§ **Your goal**:
Please list all lines of the material below in which the string "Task" occurs.

--- Data for processing Enclosed Below ---

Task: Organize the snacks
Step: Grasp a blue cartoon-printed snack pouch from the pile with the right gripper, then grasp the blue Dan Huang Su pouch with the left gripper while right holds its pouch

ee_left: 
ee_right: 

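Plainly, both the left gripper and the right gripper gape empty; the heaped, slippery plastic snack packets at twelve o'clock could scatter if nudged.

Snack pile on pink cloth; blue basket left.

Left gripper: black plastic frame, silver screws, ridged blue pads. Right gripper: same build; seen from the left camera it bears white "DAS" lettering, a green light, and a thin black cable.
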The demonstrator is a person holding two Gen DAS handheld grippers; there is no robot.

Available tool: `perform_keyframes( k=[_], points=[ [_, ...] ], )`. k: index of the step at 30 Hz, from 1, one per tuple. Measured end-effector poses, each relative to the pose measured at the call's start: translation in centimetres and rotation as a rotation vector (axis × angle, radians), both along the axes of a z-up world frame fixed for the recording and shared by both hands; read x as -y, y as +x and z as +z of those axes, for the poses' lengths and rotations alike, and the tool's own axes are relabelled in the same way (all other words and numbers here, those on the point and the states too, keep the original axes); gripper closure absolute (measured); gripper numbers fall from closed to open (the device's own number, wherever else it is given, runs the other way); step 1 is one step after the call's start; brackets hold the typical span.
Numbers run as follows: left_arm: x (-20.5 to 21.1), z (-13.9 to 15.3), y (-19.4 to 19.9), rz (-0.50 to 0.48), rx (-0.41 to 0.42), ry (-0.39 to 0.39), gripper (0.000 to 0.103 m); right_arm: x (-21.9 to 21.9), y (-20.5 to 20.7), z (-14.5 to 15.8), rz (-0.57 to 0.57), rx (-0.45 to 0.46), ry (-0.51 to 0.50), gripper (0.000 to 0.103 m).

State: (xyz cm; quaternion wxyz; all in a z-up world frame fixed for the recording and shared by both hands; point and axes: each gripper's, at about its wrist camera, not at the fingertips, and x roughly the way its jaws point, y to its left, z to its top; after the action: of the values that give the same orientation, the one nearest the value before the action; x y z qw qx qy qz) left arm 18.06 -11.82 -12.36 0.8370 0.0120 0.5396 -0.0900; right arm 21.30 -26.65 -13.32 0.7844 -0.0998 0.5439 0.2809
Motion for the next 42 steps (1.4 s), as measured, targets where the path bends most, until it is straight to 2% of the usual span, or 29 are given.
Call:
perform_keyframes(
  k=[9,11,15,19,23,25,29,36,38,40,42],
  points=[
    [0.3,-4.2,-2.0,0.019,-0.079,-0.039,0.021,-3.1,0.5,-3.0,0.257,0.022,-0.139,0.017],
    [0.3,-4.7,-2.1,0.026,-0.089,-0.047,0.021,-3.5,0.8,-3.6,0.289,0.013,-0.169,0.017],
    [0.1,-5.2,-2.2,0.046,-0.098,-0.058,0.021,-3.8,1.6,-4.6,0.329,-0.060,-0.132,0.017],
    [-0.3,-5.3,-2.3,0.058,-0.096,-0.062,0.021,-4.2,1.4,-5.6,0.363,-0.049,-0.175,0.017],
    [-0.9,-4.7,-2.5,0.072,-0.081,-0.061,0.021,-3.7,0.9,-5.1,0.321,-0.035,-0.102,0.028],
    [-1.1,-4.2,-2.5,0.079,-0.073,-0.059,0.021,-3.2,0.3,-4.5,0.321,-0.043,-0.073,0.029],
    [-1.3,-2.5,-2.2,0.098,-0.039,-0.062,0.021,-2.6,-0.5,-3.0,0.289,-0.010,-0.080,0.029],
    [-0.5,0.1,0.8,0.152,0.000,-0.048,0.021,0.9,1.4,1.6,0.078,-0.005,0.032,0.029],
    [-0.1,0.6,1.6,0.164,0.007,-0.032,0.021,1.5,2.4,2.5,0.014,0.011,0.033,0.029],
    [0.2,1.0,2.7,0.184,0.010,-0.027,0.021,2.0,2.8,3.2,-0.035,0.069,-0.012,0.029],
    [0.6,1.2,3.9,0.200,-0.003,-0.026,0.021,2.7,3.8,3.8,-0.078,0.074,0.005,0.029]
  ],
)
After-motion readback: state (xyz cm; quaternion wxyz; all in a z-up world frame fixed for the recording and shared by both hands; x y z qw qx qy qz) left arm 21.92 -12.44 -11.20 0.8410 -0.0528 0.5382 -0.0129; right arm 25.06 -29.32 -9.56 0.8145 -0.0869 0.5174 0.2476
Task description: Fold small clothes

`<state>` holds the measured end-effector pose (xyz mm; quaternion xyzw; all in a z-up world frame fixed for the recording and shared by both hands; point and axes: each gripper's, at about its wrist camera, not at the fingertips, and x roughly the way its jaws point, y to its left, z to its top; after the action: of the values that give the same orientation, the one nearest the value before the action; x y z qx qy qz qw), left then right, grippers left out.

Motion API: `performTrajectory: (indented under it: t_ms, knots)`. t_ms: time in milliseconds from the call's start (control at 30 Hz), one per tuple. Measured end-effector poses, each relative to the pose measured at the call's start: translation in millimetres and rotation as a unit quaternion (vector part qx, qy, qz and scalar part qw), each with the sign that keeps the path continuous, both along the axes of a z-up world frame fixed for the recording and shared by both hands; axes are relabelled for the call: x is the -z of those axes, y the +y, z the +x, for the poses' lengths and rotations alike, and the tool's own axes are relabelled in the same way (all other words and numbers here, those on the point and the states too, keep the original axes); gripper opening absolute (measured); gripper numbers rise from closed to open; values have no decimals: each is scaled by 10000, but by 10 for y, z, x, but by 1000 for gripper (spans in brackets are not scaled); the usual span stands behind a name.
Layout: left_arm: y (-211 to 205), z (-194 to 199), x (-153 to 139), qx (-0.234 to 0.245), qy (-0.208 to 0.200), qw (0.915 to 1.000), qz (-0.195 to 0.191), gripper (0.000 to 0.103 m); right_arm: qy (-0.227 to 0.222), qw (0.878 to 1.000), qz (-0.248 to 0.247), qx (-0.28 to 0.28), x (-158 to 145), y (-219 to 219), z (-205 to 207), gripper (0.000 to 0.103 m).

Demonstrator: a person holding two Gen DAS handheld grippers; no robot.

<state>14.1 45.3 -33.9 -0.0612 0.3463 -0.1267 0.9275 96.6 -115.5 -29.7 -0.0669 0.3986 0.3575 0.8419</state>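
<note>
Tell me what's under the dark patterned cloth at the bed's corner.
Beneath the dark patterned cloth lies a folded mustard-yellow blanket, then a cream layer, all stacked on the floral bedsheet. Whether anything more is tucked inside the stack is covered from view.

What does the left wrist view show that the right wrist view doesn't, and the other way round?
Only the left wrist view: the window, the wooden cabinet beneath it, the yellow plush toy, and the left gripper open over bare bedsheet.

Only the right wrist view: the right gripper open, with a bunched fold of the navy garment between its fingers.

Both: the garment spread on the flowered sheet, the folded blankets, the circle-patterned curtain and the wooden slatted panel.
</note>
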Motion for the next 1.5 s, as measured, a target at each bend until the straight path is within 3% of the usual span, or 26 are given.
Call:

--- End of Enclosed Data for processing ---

§ **Answer to this problem**:
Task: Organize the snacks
Task description: Fold small clothes

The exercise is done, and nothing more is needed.